[Records from a collection]
>>>
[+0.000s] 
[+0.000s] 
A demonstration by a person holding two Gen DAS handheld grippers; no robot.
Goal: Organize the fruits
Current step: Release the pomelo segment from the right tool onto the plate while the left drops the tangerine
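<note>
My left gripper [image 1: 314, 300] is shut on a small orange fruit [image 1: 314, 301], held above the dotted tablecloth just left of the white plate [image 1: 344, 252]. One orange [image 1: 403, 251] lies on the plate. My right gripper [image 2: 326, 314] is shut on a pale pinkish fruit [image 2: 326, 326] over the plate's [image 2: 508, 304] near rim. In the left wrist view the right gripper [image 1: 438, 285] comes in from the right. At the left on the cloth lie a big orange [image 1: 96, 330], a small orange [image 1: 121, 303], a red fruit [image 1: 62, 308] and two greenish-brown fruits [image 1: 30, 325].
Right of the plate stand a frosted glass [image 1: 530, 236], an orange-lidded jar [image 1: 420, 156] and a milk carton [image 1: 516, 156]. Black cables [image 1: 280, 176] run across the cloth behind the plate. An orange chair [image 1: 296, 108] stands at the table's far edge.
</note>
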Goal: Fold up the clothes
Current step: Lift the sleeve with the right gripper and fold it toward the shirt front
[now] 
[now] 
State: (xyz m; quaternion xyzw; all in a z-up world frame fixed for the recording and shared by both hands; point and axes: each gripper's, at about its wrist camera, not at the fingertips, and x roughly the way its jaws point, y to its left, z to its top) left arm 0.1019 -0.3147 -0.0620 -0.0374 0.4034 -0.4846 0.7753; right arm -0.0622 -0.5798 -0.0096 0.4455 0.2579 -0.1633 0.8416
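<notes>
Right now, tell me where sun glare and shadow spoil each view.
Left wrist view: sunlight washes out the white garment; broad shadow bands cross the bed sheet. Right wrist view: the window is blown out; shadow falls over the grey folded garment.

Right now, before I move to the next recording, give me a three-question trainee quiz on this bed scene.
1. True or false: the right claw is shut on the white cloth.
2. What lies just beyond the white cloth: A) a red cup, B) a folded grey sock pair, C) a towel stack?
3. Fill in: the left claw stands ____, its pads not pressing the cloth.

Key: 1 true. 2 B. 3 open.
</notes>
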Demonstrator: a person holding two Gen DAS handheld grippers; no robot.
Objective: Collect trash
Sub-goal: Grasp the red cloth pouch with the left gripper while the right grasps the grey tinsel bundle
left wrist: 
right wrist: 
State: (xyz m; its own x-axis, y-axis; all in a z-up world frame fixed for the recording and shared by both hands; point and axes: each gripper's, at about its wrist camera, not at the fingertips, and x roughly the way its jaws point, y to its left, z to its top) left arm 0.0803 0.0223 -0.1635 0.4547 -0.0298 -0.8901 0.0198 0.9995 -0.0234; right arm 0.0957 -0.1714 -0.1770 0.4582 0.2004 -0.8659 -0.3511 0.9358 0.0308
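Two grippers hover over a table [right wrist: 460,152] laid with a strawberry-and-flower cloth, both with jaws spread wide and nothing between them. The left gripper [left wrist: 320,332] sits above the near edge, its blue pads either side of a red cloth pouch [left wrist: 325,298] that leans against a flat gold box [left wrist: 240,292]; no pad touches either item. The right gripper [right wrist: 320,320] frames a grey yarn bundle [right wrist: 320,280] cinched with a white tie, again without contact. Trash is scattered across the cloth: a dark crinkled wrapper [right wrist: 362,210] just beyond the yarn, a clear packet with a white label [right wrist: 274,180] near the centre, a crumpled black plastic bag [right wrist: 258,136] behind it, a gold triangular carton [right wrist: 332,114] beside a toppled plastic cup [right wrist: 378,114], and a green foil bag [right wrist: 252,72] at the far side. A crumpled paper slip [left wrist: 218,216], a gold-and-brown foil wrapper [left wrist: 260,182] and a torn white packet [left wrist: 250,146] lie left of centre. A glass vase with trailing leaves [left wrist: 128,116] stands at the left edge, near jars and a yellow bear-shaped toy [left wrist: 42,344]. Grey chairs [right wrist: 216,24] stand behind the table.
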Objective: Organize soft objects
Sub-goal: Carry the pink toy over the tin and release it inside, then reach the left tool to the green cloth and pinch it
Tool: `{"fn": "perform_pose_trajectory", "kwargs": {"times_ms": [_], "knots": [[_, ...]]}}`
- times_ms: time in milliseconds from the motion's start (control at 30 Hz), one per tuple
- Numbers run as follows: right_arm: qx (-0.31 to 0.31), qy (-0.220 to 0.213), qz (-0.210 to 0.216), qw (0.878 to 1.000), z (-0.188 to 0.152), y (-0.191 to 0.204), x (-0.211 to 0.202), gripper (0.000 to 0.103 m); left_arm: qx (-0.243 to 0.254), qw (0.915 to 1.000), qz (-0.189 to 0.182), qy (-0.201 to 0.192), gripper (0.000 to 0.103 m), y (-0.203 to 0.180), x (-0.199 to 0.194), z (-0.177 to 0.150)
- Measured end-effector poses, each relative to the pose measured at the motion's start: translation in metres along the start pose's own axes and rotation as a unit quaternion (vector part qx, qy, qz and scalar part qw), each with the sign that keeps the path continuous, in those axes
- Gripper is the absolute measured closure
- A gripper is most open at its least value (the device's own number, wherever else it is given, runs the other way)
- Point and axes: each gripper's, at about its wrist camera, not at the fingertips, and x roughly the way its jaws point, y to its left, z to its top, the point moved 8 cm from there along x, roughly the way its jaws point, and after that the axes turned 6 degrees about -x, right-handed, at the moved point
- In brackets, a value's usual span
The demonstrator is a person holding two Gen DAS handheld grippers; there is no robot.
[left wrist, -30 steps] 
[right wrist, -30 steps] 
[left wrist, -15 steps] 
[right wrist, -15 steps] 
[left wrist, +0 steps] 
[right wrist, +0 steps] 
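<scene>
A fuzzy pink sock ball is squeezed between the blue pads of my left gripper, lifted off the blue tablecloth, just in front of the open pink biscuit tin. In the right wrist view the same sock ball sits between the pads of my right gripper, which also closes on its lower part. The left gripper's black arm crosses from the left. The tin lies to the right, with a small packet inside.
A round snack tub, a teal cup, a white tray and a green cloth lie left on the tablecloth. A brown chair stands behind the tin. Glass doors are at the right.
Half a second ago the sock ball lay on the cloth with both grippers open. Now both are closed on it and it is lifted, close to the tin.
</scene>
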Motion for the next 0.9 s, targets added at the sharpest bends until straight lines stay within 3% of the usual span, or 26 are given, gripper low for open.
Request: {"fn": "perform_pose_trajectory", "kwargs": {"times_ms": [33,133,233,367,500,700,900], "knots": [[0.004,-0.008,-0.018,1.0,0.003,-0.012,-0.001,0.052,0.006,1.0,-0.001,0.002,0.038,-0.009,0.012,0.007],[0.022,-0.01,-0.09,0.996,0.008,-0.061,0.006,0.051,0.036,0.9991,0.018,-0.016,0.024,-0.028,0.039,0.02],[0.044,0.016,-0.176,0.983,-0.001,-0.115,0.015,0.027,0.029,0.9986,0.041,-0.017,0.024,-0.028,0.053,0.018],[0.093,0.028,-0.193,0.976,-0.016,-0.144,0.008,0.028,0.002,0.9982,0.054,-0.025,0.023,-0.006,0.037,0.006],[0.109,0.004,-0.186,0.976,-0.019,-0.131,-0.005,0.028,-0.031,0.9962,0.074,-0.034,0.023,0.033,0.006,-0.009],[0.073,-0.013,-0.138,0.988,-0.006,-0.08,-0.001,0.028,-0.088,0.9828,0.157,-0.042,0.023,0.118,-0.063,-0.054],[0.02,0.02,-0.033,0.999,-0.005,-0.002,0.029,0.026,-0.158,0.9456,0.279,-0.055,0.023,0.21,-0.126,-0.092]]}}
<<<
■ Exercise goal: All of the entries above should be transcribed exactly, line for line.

■ Finished task:
[+0.000s] 
[+0.000s] 
A demonstration by a person holding two Gen DAS handheld grippers; no robot.
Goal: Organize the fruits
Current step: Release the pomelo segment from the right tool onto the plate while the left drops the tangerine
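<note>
My left gripper [image 1: 314, 300] is shut on a small orange fruit [image 1: 314, 301], held above the dotted tablecloth just left of the white plate [image 1: 344, 252]. One orange [image 1: 403, 251] lies on the plate. My right gripper [image 2: 326, 314] is shut on a pale pinkish fruit [image 2: 326, 326] over the plate's [image 2: 508, 304] near rim. In the left wrist view the right gripper [image 1: 438, 285] comes in from the right. At the left on the cloth lie a big orange [image 1: 96, 330], a small orange [image 1: 121, 303], a red fruit [image 1: 62, 308] and two greenish-brown fruits [image 1: 30, 325].
Right of the plate stand a frosted glass [image 1: 530, 236], an orange-lidded jar [image 1: 420, 156] and a milk carton [image 1: 516, 156]. Black cables [image 1: 280, 176] run across the cloth behind the plate. An orange chair [image 1: 296, 108] stands at the table's far edge.
</note>
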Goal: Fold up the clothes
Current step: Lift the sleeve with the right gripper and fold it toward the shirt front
[now] 
[now] 
State: (xyz m; quaternion xyzw; all in a z-up world frame fixed for the recording and shared by both hands; point and axes: each gripper's, at about its wrist camera, not at the fingertips, and x roughly the way its jaws point, y to its left, z to its top) left arm 0.1019 -0.3147 -0.0620 -0.0374 0.4034 -0.4846 0.7753; right arm -0.0622 -0.5798 -0.0096 0.4455 0.2579 -0.1633 0.8416
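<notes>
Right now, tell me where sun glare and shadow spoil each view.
Left wrist view: sunlight washes out the white garment; broad shadow bands cross the bed sheet. Right wrist view: the window is blown out; shadow falls over the grey folded garment.

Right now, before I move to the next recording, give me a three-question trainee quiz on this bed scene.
1. True or false: the right claw is shut on the white cloth.
2. What lies just beyond the white cloth: A) a red cup, B) a folded grey sock pair, C) a towel stack?
3. Fill in: the left claw stands ____, its pads not pressing the cloth.

Key: 1 true. 2 B. 3 open.
</notes>
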Demonstrator: a person holding two Gen DAS handheld grippers; no robot.
Objective: Collect trash
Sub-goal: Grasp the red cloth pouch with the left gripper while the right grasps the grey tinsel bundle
left wrist: 
right wrist: 
State: (xyz m; its own x-axis, y-axis; all in a z-up world frame fixed for the recording and shared by both hands; point and axes: each gripper's, at about its wrist camera, not at the fingertips, and x roughly the way its jaws point, y to its left, z to its top) left arm 0.0803 0.0223 -0.1635 0.4547 -0.0298 -0.8901 0.0198 0.9995 -0.0234; right arm 0.0957 -0.1714 -0.1770 0.4582 0.2004 -0.8659 -0.3511 0.9358 0.0308
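Two grippers hover over a table [right wrist: 460,152] laid with a strawberry-and-flower cloth, both with jaws spread wide and nothing between them. The left gripper [left wrist: 320,332] sits above the near edge, its blue pads either side of a red cloth pouch [left wrist: 325,298] that leans against a flat gold box [left wrist: 240,292]; no pad touches either item. The right gripper [right wrist: 320,320] frames a grey yarn bundle [right wrist: 320,280] cinched with a white tie, again without contact. Trash is scattered across the cloth: a dark crinkled wrapper [right wrist: 362,210] just beyond the yarn, a clear packet with a white label [right wrist: 274,180] near the centre, a crumpled black plastic bag [right wrist: 258,136] behind it, a gold triangular carton [right wrist: 332,114] beside a toppled plastic cup [right wrist: 378,114], and a green foil bag [right wrist: 252,72] at the far side. A crumpled paper slip [left wrist: 218,216], a gold-and-brown foil wrapper [left wrist: 260,182] and a torn white packet [left wrist: 250,146] lie left of centre. A glass vase with trailing leaves [left wrist: 128,116] stands at the left edge, near jars and a yellow bear-shaped toy [left wrist: 42,344]. Grey chairs [right wrist: 216,24] stand behind the table.
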Objective: Organize soft objects
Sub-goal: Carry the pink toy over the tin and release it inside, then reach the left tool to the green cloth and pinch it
Tool: `{"fn": "perform_pose_trajectory", "kwargs": {"times_ms": [_], "knots": [[_, ...]]}}`
- times_ms: time in milliseconds from the motion's start (control at 30 Hz), one per tuple
- Numbers run as follows: right_arm: qx (-0.31 to 0.31), qy (-0.220 to 0.213), qz (-0.210 to 0.216), qw (0.878 to 1.000), z (-0.188 to 0.152), y (-0.191 to 0.204), x (-0.211 to 0.202), gripper (0.000 to 0.103 m); left_arm: qx (-0.243 to 0.254), qw (0.915 to 1.000), qz (-0.189 to 0.182), qy (-0.201 to 0.192), gripper (0.000 to 0.103 m), y (-0.203 to 0.180), x (-0.199 to 0.194), z (-0.177 to 0.150)
- Measured end-effector poses, each relative to the pose measured at the motion's start: translation in metres along the start pose's own axes and rotation as a unit quaternion (vector part qx, qy, qz and scalar part qw), each with the sign that keeps the path continuous, in those axes
- Gripper is the absolute measured closure
- A gripper is most open at its least value (the device's own number, wherever else it is given, runs the other way)
- Point and axes: each gripper's, at about its wrist camera, not at the fingertips, and x roughly the way its jaws point, y to its left, z to its top, the point moved 8 cm from there along x, roughly the way its jaws point, and after that the axes turned 6 degrees about -x, right-handed, at the moved point
- In brackets, a value's usual span
The demonstrator is a person holding two Gen DAS handheld grippers; there is no robot.
[left wrist, -30 steps] 
[right wrist, -30 steps] 
[left wrist, -15 steps] 
[right wrist, -15 steps] 
[left wrist, +0 steps] 
[right wrist, +0 steps] 
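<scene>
A fuzzy pink sock ball is squeezed between the blue pads of my left gripper, lifted off the blue tablecloth, just in front of the open pink biscuit tin. In the right wrist view the same sock ball sits between the pads of my right gripper, which also closes on its lower part. The left gripper's black arm crosses from the left. The tin lies to the right, with a small packet inside.
A round snack tub, a teal cup, a white tray and a green cloth lie left on the tablecloth. A brown chair stands behind the tin. Glass doors are at the right.
Half a second ago the sock ball lay on the cloth with both grippers open. Now both are closed on it and it is lifted, close to the tin.
</scene>
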Motion for the next 0.9 s, targets added at the sharpest bends until straight lines stay within 3% of the usual span, or 26 are given, gripper low for open.
Request: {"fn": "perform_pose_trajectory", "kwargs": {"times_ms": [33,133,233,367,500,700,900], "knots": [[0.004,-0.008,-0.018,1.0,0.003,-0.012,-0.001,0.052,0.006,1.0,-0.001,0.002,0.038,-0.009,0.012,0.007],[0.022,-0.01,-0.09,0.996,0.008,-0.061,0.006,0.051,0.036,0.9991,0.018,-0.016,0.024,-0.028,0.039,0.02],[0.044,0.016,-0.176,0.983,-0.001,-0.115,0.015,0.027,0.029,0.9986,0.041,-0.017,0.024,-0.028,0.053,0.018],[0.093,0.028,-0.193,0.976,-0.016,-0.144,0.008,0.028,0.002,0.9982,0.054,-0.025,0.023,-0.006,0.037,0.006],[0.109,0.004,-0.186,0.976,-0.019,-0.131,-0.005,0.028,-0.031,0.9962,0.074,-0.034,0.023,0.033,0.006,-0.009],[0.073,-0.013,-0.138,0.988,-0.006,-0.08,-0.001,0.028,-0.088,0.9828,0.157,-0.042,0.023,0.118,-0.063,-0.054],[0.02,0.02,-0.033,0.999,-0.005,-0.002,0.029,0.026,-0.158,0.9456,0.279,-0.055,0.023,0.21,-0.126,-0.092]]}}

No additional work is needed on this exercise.